The lines from the top of the listing through the one containing "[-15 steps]" are to be retyped exactly, with no other lines.
::::
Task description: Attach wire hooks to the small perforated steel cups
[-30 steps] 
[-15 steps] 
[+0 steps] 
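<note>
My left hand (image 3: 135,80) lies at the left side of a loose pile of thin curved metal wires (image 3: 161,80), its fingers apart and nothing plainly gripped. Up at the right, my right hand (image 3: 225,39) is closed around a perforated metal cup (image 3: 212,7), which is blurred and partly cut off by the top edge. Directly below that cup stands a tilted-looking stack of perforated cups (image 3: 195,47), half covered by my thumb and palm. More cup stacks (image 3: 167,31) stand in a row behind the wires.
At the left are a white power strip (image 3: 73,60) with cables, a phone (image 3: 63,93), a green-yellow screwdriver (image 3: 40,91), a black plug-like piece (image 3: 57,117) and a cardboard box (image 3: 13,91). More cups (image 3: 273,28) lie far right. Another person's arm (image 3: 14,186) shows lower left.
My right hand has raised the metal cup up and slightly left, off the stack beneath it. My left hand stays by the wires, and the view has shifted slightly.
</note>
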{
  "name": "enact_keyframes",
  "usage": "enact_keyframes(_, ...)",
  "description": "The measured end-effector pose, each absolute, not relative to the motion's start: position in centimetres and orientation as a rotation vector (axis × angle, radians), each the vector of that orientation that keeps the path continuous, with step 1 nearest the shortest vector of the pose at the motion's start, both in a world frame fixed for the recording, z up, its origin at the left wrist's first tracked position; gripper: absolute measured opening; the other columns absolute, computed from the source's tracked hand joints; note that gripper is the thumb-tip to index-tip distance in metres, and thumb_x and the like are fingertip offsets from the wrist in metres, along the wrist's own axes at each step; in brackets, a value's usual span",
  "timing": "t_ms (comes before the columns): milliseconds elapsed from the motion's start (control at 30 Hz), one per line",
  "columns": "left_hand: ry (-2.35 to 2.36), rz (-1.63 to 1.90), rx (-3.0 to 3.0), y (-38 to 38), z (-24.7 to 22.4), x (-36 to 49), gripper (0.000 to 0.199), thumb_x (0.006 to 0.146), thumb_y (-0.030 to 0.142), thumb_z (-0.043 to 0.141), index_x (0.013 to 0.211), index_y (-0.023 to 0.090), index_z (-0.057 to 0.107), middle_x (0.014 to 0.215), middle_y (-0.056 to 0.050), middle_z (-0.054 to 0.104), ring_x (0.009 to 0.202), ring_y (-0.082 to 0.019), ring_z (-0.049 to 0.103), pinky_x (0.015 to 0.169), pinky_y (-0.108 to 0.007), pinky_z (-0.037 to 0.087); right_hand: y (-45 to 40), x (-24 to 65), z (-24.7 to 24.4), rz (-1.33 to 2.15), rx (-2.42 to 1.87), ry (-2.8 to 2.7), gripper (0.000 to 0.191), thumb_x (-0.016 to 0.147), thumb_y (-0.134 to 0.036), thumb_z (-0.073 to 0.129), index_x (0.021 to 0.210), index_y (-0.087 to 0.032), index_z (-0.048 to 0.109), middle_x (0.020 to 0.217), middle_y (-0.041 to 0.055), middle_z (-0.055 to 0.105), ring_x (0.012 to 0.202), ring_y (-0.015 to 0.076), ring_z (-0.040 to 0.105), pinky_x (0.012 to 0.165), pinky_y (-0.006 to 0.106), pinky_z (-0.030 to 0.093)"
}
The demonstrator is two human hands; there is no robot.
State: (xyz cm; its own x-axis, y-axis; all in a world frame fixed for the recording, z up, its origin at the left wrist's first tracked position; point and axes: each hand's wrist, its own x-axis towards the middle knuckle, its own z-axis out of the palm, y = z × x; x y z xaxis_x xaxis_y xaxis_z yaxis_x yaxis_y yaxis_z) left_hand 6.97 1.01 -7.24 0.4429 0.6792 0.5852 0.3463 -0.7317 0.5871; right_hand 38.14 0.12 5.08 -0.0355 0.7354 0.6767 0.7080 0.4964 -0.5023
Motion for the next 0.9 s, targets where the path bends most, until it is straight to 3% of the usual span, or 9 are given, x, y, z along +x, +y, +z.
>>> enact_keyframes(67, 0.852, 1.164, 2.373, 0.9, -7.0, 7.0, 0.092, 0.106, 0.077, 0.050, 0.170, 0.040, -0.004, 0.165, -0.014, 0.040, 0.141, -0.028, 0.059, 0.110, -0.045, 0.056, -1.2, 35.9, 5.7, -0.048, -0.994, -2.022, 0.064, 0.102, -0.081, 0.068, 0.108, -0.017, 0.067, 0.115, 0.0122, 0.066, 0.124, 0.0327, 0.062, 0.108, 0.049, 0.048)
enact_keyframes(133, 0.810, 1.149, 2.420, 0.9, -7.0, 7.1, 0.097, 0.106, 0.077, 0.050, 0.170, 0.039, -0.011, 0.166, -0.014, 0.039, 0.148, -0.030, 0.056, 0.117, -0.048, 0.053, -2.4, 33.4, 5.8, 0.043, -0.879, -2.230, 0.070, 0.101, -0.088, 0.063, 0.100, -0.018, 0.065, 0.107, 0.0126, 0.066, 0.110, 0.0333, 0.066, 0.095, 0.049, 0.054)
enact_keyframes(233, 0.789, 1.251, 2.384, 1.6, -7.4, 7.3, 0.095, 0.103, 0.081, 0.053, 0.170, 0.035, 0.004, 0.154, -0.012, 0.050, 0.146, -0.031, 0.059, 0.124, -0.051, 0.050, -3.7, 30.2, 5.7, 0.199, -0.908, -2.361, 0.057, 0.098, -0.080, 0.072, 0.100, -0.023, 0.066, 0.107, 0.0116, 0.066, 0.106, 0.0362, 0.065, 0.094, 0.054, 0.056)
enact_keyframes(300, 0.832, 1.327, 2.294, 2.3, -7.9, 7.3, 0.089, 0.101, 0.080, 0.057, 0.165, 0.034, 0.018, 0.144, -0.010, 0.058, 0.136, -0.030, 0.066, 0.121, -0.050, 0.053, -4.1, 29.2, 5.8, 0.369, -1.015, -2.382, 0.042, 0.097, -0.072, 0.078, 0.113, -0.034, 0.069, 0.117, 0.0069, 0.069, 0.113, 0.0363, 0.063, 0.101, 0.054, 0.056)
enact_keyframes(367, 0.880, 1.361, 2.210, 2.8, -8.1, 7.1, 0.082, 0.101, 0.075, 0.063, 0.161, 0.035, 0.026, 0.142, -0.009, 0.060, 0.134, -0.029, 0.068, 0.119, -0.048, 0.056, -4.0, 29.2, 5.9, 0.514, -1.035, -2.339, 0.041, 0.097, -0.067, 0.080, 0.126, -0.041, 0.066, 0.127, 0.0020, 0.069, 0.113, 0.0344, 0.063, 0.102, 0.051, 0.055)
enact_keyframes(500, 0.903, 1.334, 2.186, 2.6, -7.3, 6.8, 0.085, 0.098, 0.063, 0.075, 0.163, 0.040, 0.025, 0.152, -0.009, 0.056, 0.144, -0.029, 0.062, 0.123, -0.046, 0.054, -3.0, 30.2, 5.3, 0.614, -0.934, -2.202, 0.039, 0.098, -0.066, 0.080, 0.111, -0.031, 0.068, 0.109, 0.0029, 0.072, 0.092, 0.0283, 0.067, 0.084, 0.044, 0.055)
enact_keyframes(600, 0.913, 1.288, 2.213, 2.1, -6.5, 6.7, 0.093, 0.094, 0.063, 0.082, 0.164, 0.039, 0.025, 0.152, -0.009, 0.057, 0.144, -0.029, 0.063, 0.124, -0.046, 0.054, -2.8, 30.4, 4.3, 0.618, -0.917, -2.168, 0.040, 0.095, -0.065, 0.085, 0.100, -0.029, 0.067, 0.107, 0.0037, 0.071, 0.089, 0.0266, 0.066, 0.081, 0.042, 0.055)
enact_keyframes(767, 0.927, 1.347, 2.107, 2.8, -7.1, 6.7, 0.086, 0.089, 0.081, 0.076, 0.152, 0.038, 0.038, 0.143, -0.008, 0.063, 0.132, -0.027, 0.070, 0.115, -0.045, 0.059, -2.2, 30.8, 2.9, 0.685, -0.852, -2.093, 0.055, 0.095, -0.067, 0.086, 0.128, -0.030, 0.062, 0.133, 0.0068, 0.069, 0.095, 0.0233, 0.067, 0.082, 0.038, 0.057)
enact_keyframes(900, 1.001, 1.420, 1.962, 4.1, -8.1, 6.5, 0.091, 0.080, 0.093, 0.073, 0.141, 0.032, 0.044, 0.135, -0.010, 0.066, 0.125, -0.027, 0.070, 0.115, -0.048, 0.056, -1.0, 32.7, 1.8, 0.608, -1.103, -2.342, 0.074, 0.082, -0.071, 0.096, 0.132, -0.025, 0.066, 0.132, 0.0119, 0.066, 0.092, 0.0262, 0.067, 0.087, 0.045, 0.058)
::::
**Solution for this problem**
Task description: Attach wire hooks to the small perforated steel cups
[-30 steps] 
[-15 steps] 

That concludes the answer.